Project 2.2 - Computer Architecture I - ShanghaiTech University

Project 2.2: CPU

Computer Architecture I ShanghaiTech University
Project 2.1 Project 2.2 Project 3

Overview

MAKE SURE TO CHECK YOUR CIRCUITS WITH THE GIVEN HARNESSES TO SEE IF THEY FIT! YOU WILL FAIL ALL OUR TESTS IF THEY DO NOT.
(This also means that you should not be moving around given inputs and outputs in the circuits).
Sample tests for a completed alu, regfile, mem and cpu have been included in the proj2.2_framework. Given the current directory structure, you can run the bash script (long-test.sh) with your *.circ files in the same directory and it will run the autograder. We recommend running the sample tests locally, but the autograder only works with python 2.7. These tests are NOT comprehensive, you will need to do further testing on your own.
You are allowed to use any of Logisim's built-in blocks for all parts of this project.
Save often. Logism can be buggy and the last thing you want is to lose some of your hard work.

In this project you will be using MIPS-Logisim to create a 32-bit two-cycle processor. It is similar to MIPS, except that memory addresses represent 32-bit words instead of 8-bit bytes (word-addressed instead of byte-addressed). Also, all addresses are 24-bits wide instead of 32-bits, due to limitations in Logisim. Throughout the implementation of this project, we'll be making design choices that make it compatible with machine code outputs from MARS and your Project 1!

Please read this document CAREFULLY as there are key differences between the processor we studied in class and the processor you will be designing for this project.

Pipelining

Your processor will have a 2-stage pipeline:

Instruction Fetch: An instruction is fetched from the instruction memory.
Execute: The instruction is decoded, executed, and committed (written back). This is a combination of the remaining stages of a normal MIPS pipeline.
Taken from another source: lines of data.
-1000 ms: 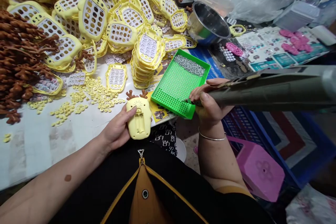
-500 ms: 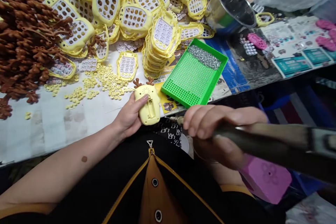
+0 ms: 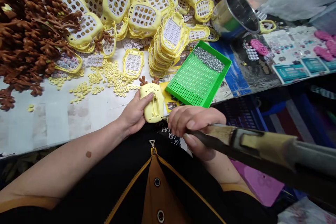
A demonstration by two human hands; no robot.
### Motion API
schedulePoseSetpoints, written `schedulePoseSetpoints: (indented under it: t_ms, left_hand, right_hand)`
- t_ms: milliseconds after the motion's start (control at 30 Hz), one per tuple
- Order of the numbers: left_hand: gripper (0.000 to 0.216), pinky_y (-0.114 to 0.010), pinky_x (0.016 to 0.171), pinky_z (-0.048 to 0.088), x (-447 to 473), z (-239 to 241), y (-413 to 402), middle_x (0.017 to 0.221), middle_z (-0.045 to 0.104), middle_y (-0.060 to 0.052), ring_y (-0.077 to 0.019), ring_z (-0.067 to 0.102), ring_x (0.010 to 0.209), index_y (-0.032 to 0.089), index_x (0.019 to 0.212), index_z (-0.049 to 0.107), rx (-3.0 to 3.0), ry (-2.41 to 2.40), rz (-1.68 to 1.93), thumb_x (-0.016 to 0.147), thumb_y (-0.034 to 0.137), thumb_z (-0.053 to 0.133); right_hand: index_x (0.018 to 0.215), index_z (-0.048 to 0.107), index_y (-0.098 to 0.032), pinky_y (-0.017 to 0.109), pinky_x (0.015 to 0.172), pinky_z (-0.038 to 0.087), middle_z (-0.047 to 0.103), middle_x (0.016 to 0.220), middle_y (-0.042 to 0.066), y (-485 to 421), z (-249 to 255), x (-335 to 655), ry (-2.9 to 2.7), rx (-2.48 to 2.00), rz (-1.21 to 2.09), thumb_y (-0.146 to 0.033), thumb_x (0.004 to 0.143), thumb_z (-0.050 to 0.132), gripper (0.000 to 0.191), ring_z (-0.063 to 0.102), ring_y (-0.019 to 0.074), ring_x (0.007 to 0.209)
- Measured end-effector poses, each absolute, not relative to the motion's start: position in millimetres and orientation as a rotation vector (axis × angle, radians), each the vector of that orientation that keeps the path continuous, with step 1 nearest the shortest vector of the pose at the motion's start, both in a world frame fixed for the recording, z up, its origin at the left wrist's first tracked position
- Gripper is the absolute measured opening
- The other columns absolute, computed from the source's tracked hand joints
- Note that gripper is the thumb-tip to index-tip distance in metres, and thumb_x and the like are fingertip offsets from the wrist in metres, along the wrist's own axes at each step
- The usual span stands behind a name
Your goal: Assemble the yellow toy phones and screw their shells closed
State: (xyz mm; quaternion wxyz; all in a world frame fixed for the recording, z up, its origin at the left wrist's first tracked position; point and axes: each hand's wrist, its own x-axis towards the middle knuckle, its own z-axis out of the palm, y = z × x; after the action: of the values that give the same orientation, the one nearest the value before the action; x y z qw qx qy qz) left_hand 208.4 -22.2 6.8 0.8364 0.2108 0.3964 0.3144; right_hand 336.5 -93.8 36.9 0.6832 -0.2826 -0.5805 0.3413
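My left hand (image 3: 134, 113) grips a small yellow toy phone (image 3: 152, 102) with brown antlers, back side up, at the table's front edge. My right hand (image 3: 195, 126) is wrapped round a long powered screwdriver (image 3: 252, 145), whose tip sits at the toy's lower right corner. A green perforated tray (image 3: 199, 77) with a row of small silver screws (image 3: 209, 58) at its far end lies just right of the toy.
Heaps of yellow keypad shells (image 3: 141, 10) fill the table's far side, with a stack (image 3: 168, 47) beside the tray. Brown antler pieces (image 3: 28, 31) pile at left. Loose yellow buttons (image 3: 110, 78) are scattered. A steel pot (image 3: 233, 12) and pink parts (image 3: 258, 47) sit right. A pink stool (image 3: 259, 187) stands below.
My right hand carried the screwdriver from the green tray down and left to the toy's lower right corner. The left hand kept holding the toy.
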Motion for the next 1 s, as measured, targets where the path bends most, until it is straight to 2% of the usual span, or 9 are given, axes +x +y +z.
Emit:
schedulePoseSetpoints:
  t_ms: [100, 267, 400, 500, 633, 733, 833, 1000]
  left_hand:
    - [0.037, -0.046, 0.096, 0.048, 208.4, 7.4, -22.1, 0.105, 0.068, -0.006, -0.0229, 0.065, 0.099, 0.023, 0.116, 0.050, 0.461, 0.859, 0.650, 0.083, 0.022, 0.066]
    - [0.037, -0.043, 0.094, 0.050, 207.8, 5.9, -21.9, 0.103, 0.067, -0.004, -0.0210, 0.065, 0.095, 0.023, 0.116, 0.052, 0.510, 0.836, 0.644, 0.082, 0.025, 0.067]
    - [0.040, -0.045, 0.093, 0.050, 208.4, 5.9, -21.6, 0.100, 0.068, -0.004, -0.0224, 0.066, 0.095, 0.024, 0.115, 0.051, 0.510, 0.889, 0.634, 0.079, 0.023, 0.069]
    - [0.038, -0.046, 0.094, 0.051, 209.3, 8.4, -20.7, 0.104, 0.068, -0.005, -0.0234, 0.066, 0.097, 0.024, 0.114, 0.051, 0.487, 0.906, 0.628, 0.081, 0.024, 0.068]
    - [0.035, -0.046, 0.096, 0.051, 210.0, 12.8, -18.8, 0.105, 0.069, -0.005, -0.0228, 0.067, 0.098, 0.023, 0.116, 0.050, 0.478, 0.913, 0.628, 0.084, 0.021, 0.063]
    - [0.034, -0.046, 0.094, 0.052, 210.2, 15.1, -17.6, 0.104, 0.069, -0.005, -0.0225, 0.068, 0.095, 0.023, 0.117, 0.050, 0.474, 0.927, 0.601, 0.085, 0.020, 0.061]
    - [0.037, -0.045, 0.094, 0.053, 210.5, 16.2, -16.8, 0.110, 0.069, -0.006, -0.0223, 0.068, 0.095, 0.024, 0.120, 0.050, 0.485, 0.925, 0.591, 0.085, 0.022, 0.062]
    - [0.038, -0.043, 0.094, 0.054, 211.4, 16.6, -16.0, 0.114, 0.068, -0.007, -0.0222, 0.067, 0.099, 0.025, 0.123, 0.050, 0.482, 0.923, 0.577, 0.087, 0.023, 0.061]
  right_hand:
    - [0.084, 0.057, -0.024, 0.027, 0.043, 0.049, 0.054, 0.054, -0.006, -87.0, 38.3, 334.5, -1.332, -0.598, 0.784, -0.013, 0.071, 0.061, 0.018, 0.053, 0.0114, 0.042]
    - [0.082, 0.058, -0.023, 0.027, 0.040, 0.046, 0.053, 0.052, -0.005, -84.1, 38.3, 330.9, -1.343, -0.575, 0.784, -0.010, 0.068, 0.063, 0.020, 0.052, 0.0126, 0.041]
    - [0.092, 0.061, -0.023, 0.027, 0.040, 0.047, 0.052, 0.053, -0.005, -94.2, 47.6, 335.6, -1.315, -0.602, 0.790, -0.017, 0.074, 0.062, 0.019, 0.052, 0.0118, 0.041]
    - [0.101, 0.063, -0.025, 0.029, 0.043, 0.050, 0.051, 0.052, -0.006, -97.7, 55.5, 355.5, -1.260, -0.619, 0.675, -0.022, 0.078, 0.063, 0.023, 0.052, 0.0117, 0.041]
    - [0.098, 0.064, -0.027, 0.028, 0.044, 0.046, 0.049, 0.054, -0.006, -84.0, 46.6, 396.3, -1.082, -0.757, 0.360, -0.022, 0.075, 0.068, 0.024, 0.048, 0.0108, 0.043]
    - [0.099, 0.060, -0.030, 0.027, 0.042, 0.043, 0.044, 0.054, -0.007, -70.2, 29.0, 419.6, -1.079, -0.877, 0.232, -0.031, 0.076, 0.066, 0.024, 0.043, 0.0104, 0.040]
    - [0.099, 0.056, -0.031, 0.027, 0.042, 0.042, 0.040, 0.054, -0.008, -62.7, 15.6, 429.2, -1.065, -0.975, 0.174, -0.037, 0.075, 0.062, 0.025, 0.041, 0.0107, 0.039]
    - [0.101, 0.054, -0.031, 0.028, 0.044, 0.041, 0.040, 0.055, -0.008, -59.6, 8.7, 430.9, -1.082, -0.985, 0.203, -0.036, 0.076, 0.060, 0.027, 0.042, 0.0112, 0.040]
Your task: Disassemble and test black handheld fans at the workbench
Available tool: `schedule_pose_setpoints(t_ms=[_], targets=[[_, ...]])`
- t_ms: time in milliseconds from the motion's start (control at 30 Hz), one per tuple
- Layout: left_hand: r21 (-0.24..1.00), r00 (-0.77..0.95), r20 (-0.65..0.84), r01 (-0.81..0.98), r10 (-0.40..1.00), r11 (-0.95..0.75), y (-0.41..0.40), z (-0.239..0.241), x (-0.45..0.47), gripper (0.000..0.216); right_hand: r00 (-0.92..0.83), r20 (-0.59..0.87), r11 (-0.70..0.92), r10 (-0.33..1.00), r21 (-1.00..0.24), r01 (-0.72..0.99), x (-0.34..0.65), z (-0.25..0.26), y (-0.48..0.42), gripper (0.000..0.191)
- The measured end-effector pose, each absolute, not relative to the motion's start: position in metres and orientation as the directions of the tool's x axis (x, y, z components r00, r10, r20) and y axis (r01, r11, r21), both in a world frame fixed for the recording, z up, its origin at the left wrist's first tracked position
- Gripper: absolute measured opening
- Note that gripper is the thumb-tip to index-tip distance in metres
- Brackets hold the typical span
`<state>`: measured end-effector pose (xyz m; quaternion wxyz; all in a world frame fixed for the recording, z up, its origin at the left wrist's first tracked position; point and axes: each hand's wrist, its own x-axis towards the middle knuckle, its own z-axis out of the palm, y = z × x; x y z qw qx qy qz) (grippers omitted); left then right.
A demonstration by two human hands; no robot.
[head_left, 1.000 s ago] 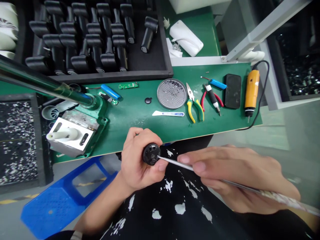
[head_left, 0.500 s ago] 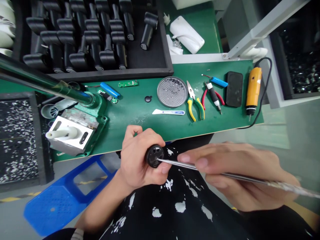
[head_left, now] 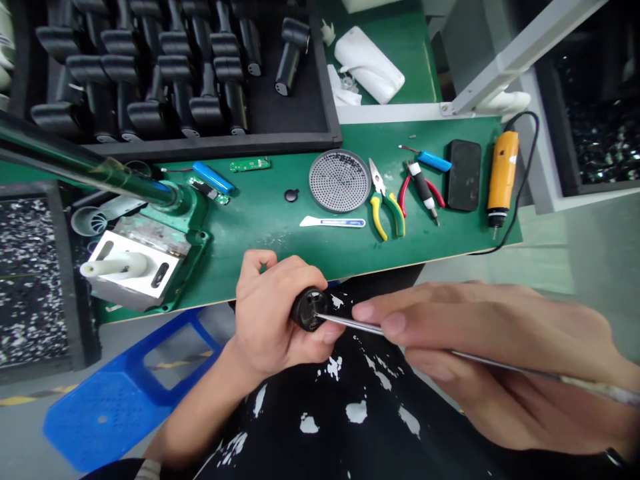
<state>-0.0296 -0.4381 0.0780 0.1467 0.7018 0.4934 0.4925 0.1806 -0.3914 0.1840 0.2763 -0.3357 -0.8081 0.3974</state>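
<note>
My left hand (head_left: 275,320) is wrapped round a black cylindrical part (head_left: 306,311), its round end face turned up toward me. Small openings show in that face; the rest of the part is hidden in my fist. Between the thumb and fingers of my right hand (head_left: 480,347) is a pair of slim, pointed metal tweezers (head_left: 361,326). Their tip touches the end face near its middle. Both hands are above my lap, just in front of the bench edge.
On the green bench (head_left: 270,233) lie a white-and-blue scraper (head_left: 333,223), pliers (head_left: 385,203), a perforated round dish (head_left: 340,180), blue batteries (head_left: 214,178) and an orange electric screwdriver (head_left: 503,177). A tray (head_left: 295,137) holds several black handled devices. A press (head_left: 145,260) stands left, above a blue stool (head_left: 100,413).
The bench and its contents have shifted slightly left in view. The right hand appears nearer and larger. The tweezers' tip stays on the black part's face, which is tilted slightly differently.
</note>
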Motion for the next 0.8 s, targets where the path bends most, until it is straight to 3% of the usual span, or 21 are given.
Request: schedule_pose_setpoints(t_ms=[200,600,800], targets=[[0.715,0.016,0.494,0.562,0.869,-0.417,-0.442,0.075,-0.029,0.036,-0.63,0.2,0.504,0.75,-0.79,0.349,0.181,0.176,-0.397,0.015],[0.784,-0.019,0.458,0.481,0.889,-0.393,-0.445,0.07,-0.025,0.034,-0.472,0.242,0.382,0.847,-0.896,0.226,0.176,0.15,-0.419,0.034],[0.824,-0.051,0.425,0.435,0.904,-0.363,-0.447,0.071,-0.022,0.039,-0.407,0.454,0.497,0.793,-0.868,0.0,0.173,0.131,-0.418,0.036]])
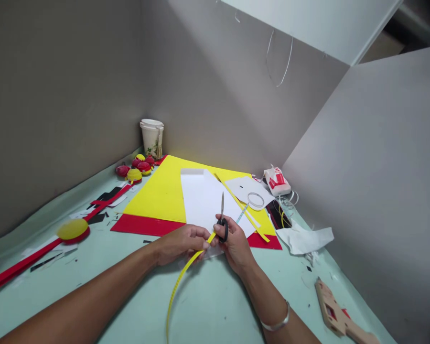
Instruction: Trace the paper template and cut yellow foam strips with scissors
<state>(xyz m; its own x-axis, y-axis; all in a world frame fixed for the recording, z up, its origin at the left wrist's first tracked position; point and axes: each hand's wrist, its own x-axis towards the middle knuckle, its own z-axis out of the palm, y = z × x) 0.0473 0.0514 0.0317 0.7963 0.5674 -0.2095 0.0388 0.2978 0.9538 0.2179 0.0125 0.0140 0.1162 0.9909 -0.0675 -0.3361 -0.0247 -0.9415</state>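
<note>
My left hand (181,244) pinches a long yellow paper strip (181,282) that curves down toward me over the pale green table. My right hand (234,246) grips black-handled scissors (222,217), blades closed and pointing away over a white sheet (204,198). The strip's upper end meets the scissors handles between my two hands. The white sheet lies on a large yellow sheet (161,191), which rests on a red sheet (143,224).
A paper cup (152,137) stands in the far corner beside red and yellow round pieces (138,168). A red strip with a yellow disc (72,229) lies left. A tape roll (255,200), red-white packet (277,181), crumpled white paper (304,238) and wooden piece (338,317) lie right. Grey partition walls enclose the table.
</note>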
You should note that data hazards do NOT pose a problem for this design, since all accesses to all sources of data happens only in a single pipeline stage. However, there are still control hazards to deal with. Our ISA does not expose branch delay slots to software. This means that the instruction immediately after a branch or jump is not necessarily executed if the branch is taken. This makes your task a bit more complex. By the time you have figured out that a branch or jump is in the execute stage, you have already accessed the instruction memory and pulled out (possibly) the wrong instruction. You will therefore need to "kill" instructions that are being fetched if the instruction under execution is a jump or a taken branch. Instruction kills for this project MUST be accomplished by MUXing a nop into the instruction stream and sending the nop into the Execute stage instead of using the fetched instruction. Notice that 0x0000 is a nop instruction; please use this, as it will simplify grading and testing. You should only kill if a branch is taken (do not kill otherwise), but do kill on every type of jump.

Because all of the control and execution is handled in the Execute stage, your processor should be more or less indistinguishable from a single-cycle implementation, barring the one-cycle startup latency and the branch/jump delays. However, we will be enforcing the two-pipeline design. If you are unsure about pipelining, it is perfectly fine (maybe even recommended) to first implement a single-cycle processor. This will allow you to first verify that your instruction decoding, control signals, arithmetic operations, and memory accesses are all working properly. From a single-cycle processor you can then split off the Instruction Fetch stage with a few additions and a few logical tweaks. Some things to consider:

Will the IF and EX stages have the same or different PC values?
Do you need to store the PC between the pipelining stages?
To MUX a nop into the instruction stream, do you place it before or after the instruction register?
What address should be requested next while the EX stage executes a nop? Is this different than normal?

You might also notice a bootstrapping problem here: during the first cycle, the instruction register sitting between the pipeline stages won't contain an instruction loaded from memory. How do we deal with this? It happens that Logisim automatically sets registers to zero on reset; the instruction register will then contain a nop. We will allow you to depend on this behavior of Logisim. Remember to go to Simulate --> Reset Simulation (Ctrl+R or Command+R) to reset your processor.

Deliverables

Approach this project like you would any coding assignment: construct it piece by piece and test each component early and often!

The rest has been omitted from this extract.